A ex-ministra e ex-senadora Marina Silva (PSB/Rede) tem feito um esforço notável para se apresentar como o “novo” na política brasileira. E os palcos onde ela manifesta essa disposição têm se multiplicado desde 5 de outubro, quando anunciou sua filiação ao Partido Socialista Brasileiro. O mais recente deles foi o tradicional “Roda Viva”, programa de entrevistas da TV Cultura, de São Paulo, onde ela foi entrevistada nesta segunda-feira (21).

O palco era apropriado. Sob a batuta do blogueiro de Veja, Augusto Nunes, foi reunida uma equipe de jornalistas entrevistadores que pode ser vista como amplamente favorável à entrevistada Marina Silva – com exceção da editora de Política do jornal Valor Econômico, Maria Cristina Fernandes, a única que, naquela equipe de entrevistadores, fez corretamente seu papel e formulou questões que trouxeram dificuldades para as respostas da ex-ministra (que acrescentou mais um ex à lista que já exibe, garantindo que não é candidata à Presidência da República).

Que novidade Marina Silva representa?

Onde está a novidade representada por Marina Silva? Não ficou claro, como não tem ficado desde que ela botou o pé na estrada em sua luta contra os governos Lula e Dilma, apresentando-se como uma continuadora dos legados de Fernando Henrique Cardoso e dos governos democráticos e populares. Ela tenta conciliar o inconciliável: as heranças antagônicas desses governos. A dos tucanos, diz, trouxe a estabilidade econômica; Lula e Dilma trouxeram a inclusão social. Estes legados se completam, pensa ela, e precisam ser preservados e completados com a outra dimensão que ela agrega, a chamada “sustentabilidade”.

Em apoio ao seu projeto extravagante, ela repete a tese de que a sociedade brasileira “tem um fastio” com a polarização PSDB e PT. E ela própria entra como um terceiro elemento neste cenário polarizado. Terceiro elemento que foge da política como ela é feita – e esta seria a novidade representada por ela.

Pregou o esvaziamento dos partidos políticos. Está “surgindo um novo sujeito político”, sem as características “das décadas de 1980 e 1990”, que levaram à estagnação que envolve PT e PSDB e é personagem de um novo ativismo desligado dos partidos ou sindicatos. Ele foi às ruas em junho, e os partidos não conseguiram fazer uma ponte com este novo ativismo.

O "terceiro elemento" que ela quer representar é marcado, na política, pela recusa dos partidos e, na economia, por um conservadorismo que diz ser possível juntar crescimento econômico e distribuição de renda em um programa neoliberal que, por definição, é excludente!

"Meu sonho não é a Presidência da República"

Sobre sua candidatura à sucessão de Dilma Rousseff ela foi, surpreendentemente, comedida.
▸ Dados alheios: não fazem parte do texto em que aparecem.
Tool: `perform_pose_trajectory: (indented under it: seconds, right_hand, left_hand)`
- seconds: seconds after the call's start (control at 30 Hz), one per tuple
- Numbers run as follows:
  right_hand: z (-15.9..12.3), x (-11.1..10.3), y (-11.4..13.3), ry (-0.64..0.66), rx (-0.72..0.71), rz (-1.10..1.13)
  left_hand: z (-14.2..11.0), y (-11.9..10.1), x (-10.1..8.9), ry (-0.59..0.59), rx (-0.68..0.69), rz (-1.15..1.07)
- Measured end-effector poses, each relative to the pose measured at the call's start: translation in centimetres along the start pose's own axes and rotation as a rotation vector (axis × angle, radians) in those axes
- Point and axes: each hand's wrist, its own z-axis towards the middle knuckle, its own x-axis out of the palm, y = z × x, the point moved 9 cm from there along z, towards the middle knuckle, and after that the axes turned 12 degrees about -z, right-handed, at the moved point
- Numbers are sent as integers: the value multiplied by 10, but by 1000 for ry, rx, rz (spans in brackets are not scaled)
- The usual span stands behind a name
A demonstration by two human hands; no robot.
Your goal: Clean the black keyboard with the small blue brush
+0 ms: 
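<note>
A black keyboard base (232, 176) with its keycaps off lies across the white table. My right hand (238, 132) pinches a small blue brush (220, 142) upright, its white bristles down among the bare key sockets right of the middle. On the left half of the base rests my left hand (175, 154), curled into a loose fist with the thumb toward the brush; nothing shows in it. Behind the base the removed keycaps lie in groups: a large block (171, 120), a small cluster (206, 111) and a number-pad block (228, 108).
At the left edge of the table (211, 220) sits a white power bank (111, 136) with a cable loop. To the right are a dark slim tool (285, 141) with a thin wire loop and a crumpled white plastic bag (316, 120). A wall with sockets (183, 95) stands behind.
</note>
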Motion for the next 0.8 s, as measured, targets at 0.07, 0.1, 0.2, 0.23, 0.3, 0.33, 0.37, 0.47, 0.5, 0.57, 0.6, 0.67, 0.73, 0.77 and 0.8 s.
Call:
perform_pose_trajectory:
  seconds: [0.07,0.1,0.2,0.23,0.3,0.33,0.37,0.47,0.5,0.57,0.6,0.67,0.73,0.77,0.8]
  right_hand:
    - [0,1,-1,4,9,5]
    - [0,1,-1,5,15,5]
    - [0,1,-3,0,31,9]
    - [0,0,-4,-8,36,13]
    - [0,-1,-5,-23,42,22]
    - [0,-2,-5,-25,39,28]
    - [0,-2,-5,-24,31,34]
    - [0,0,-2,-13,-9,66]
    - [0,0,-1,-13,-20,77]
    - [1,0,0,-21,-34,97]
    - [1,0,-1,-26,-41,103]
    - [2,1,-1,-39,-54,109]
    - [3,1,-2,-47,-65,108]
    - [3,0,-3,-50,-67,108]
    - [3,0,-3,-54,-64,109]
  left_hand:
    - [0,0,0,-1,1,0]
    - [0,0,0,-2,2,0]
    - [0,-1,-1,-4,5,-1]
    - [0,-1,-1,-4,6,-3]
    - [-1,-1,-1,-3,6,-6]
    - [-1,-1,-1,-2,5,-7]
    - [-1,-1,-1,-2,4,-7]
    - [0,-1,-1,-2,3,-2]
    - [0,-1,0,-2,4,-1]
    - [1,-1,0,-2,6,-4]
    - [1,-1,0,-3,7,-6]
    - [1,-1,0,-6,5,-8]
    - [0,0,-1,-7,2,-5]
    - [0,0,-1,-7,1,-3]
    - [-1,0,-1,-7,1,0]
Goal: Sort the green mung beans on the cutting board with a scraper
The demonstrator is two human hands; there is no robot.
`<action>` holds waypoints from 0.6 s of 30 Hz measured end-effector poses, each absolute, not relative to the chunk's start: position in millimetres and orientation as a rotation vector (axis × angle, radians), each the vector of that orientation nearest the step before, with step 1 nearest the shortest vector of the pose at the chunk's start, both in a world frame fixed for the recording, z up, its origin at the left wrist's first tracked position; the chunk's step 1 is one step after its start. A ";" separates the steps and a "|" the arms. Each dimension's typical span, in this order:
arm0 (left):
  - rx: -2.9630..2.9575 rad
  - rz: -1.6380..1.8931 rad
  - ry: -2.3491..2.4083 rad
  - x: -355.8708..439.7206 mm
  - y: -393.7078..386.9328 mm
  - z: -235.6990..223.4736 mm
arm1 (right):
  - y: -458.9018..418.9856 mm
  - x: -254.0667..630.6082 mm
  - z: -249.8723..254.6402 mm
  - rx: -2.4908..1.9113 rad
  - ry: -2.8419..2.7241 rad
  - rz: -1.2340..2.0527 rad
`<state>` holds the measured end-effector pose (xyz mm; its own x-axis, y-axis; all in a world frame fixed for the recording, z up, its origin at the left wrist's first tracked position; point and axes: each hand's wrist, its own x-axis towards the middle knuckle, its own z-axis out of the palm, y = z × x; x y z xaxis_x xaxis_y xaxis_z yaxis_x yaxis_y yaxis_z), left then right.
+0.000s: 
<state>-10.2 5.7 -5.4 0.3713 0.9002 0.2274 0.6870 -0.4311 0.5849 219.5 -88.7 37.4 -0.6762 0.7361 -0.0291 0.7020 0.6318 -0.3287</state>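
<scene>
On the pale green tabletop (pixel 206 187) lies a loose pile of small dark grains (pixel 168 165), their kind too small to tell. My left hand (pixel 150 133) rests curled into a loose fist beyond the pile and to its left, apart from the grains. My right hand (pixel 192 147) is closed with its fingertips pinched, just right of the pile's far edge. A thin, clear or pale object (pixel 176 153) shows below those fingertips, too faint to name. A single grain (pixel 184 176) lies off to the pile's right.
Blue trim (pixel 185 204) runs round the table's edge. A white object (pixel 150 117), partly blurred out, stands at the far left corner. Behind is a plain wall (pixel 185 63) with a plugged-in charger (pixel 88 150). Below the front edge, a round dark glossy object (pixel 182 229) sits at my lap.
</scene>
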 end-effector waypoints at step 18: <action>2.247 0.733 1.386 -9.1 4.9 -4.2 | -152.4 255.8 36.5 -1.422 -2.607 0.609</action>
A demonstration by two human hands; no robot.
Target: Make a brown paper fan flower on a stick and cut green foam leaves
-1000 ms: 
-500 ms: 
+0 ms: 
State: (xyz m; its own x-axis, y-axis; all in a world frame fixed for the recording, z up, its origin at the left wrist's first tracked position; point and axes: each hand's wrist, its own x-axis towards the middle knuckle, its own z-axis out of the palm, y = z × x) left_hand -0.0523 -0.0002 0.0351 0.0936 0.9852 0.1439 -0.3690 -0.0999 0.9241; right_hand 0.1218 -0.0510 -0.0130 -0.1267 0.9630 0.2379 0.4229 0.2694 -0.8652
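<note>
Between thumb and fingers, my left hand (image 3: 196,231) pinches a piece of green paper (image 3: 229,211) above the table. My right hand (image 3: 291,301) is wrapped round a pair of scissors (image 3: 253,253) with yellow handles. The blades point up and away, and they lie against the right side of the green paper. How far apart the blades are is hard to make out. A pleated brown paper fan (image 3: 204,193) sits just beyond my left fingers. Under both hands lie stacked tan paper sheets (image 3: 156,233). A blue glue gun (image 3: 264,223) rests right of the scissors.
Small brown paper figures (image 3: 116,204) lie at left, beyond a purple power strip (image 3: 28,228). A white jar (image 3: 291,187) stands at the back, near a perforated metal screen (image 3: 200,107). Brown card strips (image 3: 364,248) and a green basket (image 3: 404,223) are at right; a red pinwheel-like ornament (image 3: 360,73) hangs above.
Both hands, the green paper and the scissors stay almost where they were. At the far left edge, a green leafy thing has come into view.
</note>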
Garantiu que seu objetivo é debater ideias e projetos, e não encabeçar uma chapa em 2014. Foi clara: “o sonho da minha vida não é ser presidente da República”. Disse também que sua filiação ao PSB foi uma espécie de chancela a uma aliança programática, e que sua conversa com o governador Eduardo Campos, de Pernambuco, partiu “do princípio de que o PSB tem uma candidatura”. Agora, disse, é hora de viabilizar o programa e “esquecer a lógica puramente eleitoral”.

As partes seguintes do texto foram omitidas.